-- WHAT IS NEEDED --
All lines of the material must be output verbatim.

☆ ☆ ☆ ☆ ☆ ☆ ☆

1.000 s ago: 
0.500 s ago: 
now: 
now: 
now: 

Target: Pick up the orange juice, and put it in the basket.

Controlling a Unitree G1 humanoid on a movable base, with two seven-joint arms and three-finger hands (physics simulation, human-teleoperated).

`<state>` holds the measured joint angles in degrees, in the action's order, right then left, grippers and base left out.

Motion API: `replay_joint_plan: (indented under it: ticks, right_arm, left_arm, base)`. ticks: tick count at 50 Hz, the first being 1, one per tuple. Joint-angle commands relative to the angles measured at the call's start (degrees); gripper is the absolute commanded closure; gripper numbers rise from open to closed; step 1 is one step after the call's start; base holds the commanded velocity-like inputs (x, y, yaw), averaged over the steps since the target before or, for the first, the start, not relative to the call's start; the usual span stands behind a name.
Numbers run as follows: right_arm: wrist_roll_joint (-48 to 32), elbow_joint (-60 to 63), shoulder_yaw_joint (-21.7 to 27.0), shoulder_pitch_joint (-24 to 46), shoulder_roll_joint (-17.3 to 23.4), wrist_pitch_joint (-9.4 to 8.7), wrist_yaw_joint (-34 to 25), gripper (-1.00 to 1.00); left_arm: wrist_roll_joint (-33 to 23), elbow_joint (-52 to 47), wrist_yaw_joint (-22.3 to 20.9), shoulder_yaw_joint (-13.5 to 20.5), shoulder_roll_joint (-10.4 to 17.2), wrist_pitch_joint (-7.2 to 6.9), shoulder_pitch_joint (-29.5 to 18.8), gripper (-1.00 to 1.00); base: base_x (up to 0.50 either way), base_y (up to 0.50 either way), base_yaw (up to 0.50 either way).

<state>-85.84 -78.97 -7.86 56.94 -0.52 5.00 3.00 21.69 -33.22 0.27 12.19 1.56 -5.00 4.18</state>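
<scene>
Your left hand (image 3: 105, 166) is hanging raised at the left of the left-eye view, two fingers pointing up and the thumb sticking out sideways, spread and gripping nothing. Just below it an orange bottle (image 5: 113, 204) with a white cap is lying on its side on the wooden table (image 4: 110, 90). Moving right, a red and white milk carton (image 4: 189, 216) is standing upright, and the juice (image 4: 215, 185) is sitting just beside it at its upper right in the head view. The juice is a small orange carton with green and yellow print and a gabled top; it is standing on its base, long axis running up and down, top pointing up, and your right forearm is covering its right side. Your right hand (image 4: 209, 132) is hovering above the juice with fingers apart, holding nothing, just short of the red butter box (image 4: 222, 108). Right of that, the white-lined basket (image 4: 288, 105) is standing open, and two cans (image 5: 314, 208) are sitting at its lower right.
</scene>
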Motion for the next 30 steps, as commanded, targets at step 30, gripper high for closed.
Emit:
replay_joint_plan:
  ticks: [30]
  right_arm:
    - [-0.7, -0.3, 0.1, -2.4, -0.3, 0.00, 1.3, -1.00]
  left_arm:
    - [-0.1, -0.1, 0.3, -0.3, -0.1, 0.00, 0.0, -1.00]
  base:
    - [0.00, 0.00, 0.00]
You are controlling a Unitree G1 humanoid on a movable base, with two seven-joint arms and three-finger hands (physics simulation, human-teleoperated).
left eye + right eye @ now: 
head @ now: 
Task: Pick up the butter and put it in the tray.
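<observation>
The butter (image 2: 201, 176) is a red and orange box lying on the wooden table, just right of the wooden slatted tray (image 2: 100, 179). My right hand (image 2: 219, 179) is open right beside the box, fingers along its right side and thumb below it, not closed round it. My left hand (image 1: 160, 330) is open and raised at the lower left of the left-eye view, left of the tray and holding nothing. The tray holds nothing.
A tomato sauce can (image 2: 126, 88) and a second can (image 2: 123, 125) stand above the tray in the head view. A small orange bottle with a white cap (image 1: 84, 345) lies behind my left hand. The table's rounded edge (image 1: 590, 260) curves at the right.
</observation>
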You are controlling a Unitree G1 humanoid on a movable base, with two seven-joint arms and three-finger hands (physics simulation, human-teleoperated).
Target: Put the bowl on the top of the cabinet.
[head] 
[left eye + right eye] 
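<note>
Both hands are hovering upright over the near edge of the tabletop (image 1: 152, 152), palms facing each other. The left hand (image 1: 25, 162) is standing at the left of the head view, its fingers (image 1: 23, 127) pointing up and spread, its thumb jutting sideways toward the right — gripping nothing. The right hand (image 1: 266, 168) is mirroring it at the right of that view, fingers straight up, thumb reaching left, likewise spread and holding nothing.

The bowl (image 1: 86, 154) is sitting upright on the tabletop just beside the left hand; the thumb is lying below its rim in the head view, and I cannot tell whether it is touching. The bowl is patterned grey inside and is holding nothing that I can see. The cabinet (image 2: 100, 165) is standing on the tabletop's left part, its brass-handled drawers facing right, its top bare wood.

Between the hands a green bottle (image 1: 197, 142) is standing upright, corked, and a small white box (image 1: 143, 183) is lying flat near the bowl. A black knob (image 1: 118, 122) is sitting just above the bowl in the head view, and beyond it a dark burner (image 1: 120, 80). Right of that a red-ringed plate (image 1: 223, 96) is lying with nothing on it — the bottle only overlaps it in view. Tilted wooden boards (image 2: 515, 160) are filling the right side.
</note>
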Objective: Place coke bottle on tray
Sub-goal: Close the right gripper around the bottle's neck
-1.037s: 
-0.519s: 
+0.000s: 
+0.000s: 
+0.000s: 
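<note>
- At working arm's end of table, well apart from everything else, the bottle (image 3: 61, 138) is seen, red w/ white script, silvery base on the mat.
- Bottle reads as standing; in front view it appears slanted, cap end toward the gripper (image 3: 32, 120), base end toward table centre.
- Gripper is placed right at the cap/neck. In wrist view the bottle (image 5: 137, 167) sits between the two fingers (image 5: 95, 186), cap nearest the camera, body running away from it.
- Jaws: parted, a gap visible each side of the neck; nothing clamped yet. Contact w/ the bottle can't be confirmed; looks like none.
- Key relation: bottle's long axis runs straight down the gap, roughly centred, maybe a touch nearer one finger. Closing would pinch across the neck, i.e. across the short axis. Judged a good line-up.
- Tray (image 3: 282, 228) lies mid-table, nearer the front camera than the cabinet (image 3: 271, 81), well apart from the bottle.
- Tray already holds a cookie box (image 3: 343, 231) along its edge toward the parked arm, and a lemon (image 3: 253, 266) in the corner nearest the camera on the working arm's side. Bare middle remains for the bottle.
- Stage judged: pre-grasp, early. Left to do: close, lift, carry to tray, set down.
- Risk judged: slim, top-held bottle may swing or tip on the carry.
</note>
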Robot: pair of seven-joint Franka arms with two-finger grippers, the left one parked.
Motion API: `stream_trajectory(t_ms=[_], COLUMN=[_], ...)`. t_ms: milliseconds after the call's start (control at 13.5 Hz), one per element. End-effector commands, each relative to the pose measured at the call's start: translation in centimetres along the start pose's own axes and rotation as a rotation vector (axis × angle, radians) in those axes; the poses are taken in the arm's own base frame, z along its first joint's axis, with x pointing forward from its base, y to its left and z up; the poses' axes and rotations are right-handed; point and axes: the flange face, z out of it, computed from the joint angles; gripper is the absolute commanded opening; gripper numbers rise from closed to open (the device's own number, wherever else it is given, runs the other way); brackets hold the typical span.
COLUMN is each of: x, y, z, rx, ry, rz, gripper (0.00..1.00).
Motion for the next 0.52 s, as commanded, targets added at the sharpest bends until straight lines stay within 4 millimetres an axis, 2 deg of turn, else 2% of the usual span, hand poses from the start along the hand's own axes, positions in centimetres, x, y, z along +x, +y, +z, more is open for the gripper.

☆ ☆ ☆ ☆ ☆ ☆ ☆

-- REPLY --
1.000 s ago: 
0.500 s ago: 
now: 
now: 
now: 

Target: Pick up the orange juice, and put it in the basket.

Controlling a Unitree G1 humanoid on a movable base, with two seven-joint arms and three-finger hands (physics simulation, human-teleoperated).

`<state>` holds the measured joint angles in degrees, in the action's order, right then left, grippers and base left out.

Motion API: `replay_joint_plan: (indented under it: ticks, right_arm, left_arm, base)`. ticks: tick count at 50 Hz, the first being 1, one per tuple. Joint-angle commands relative to the angles measured at the call's start (degrees); gripper is the absolute commanded closure; gripper numbers rise from open to closed; step 1 is one step after the call's start; base holds the commanded velocity-like inputs (x, y, yaw), averaged over the steps since the target before or, for the first, the start, not relative to the call's start; the usual span stands behind a name.
Numbers run as follows: right_arm: wrist_roll_joint (-48 to 32), elbow_joint (-60 to 63), shoulder_yaw_joint (-21.7 to 27.0), shoulder_pitch_joint (-24 to 46), shoulder_roll_joint (-17.3 to 23.4), wrist_pitch_joint (-9.4 to 8.7), wrist_yaw_joint (-34 to 25), gripper (-1.00 to 1.00); left_arm: wrist_roll_joint (-33 to 23), elbow_joint (-52 to 47), wrist_yaw_joint (-22.3 to 20.9), shoulder_yaw_joint (-13.5 to 20.5), shoulder_roll_joint (-10.4 to 17.2), wrist_pitch_joint (-7.2 to 6.9), shoulder_pitch_joint (-29.5 to 18.8), gripper (-1.00 to 1.00); base: base_x (up to 0.50 either way), base_y (up to 0.50 either way), base_yaw (up to 0.50 either way).

<state>-85.84 -78.97 -7.86 56.94 -0.52 5.00 3.00 21.69 -33.22 0.27 12.19 1.56 -5.00 4.18</state>
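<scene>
Your left hand (image 3: 105, 166) is hanging raised at the left of the left-eye view, two fingers pointing up and the thumb sticking out sideways, spread and gripping nothing. Just below it an orange bottle (image 5: 113, 204) with a white cap is lying on its side on the wooden table (image 4: 110, 90). Moving right, a red and white milk carton (image 4: 189, 216) is standing upright, and the juice (image 4: 215, 185) is sitting just beside it at its upper right in the head view. The juice is a small orange carton with green and yellow print and a gabled top; it is standing on its base, long axis running up and down, top pointing up, and your right forearm is covering its right side. Your right hand (image 4: 209, 132) is hovering above the juice with fingers apart, holding nothing, just short of the red butter box (image 4: 222, 108). Right of that, the white-lined basket (image 4: 288, 105) is standing open, and two cans (image 5: 314, 208) are sitting at its lower right.
</scene>
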Motion for the next 30 steps, as commanded, targets at step 30, gripper high for closed.
Emit:
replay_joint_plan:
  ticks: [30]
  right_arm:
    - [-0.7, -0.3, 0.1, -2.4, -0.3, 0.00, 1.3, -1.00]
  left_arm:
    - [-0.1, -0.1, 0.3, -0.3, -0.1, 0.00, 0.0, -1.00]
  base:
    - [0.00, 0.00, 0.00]
You are controlling a Unitree G1 humanoid on a movable base, with two seven-joint arms and three-finger hands (physics simulation, human-teleoperated).
left eye + right eye @ now: 
head @ now: 
Task: Pick up the butter and put it in the tray.
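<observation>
The butter (image 2: 201, 176) is a red and orange box lying on the wooden table, just right of the wooden slatted tray (image 2: 100, 179). My right hand (image 2: 219, 179) is open right beside the box, fingers along its right side and thumb below it, not closed round it. My left hand (image 1: 160, 330) is open and raised at the lower left of the left-eye view, left of the tray and holding nothing. The tray holds nothing.
A tomato sauce can (image 2: 126, 88) and a second can (image 2: 123, 125) stand above the tray in the head view. A small orange bottle with a white cap (image 1: 84, 345) lies behind my left hand. The table's rounded edge (image 1: 590, 260) curves at the right.
</observation>
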You are controlling a Unitree G1 humanoid on a movable base, with two seven-joint arms and three-finger hands (physics simulation, human-teleoperated).
Target: Put the bowl on the top of the cabinet.
[head] 
[left eye + right eye] 
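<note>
Both hands are hovering upright over the near edge of the tabletop (image 1: 152, 152), palms facing each other. The left hand (image 1: 25, 162) is standing at the left of the head view, its fingers (image 1: 23, 127) pointing up and spread, its thumb jutting sideways toward the right — gripping nothing. The right hand (image 1: 266, 168) is mirroring it at the right of that view, fingers straight up, thumb reaching left, likewise spread and holding nothing.

The bowl (image 1: 86, 154) is sitting upright on the tabletop just beside the left hand; the thumb is lying below its rim in the head view, and I cannot tell whether it is touching. The bowl is patterned grey inside and is holding nothing that I can see. The cabinet (image 2: 100, 165) is standing on the tabletop's left part, its brass-handled drawers facing right, its top bare wood.

Between the hands a green bottle (image 1: 197, 142) is standing upright, corked, and a small white box (image 1: 143, 183) is lying flat near the bowl. A black knob (image 1: 118, 122) is sitting just above the bowl in the head view, and beyond it a dark burner (image 1: 120, 80). Right of that a red-ringed plate (image 1: 223, 96) is lying with nothing on it — the bottle only overlaps it in view. Tilted wooden boards (image 2: 515, 160) are filling the right side.
</note>
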Objective: Place coke bottle on tray
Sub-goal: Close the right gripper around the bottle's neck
-1.037s: 
-0.519s: 
+0.000s: 
+0.000s: 
+0.000s: 
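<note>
- At working arm's end of table, well apart from everything else, the bottle (image 3: 61, 138) is seen, red w/ white script, silvery base on the mat.
- Bottle reads as standing; in front view it appears slanted, cap end toward the gripper (image 3: 32, 120), base end toward table centre.
- Gripper is placed right at the cap/neck. In wrist view the bottle (image 5: 137, 167) sits between the two fingers (image 5: 95, 186), cap nearest the camera, body running away from it.
- Jaws: parted, a gap visible each side of the neck; nothing clamped yet. Contact w/ the bottle can't be confirmed; looks like none.
- Key relation: bottle's long axis runs straight down the gap, roughly centred, maybe a touch nearer one finger. Closing would pinch across the neck, i.e. across the short axis. Judged a good line-up.
- Tray (image 3: 282, 228) lies mid-table, nearer the front camera than the cabinet (image 3: 271, 81), well apart from the bottle.
- Tray already holds a cookie box (image 3: 343, 231) along its edge toward the parked arm, and a lemon (image 3: 253, 266) in the corner nearest the camera on the working arm's side. Bare middle remains for the bottle.
- Stage judged: pre-grasp, early. Left to do: close, lift, carry to tray, set down.
- Risk judged: slim, top-held bottle may swing or tip on the carry.
</note>
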Robot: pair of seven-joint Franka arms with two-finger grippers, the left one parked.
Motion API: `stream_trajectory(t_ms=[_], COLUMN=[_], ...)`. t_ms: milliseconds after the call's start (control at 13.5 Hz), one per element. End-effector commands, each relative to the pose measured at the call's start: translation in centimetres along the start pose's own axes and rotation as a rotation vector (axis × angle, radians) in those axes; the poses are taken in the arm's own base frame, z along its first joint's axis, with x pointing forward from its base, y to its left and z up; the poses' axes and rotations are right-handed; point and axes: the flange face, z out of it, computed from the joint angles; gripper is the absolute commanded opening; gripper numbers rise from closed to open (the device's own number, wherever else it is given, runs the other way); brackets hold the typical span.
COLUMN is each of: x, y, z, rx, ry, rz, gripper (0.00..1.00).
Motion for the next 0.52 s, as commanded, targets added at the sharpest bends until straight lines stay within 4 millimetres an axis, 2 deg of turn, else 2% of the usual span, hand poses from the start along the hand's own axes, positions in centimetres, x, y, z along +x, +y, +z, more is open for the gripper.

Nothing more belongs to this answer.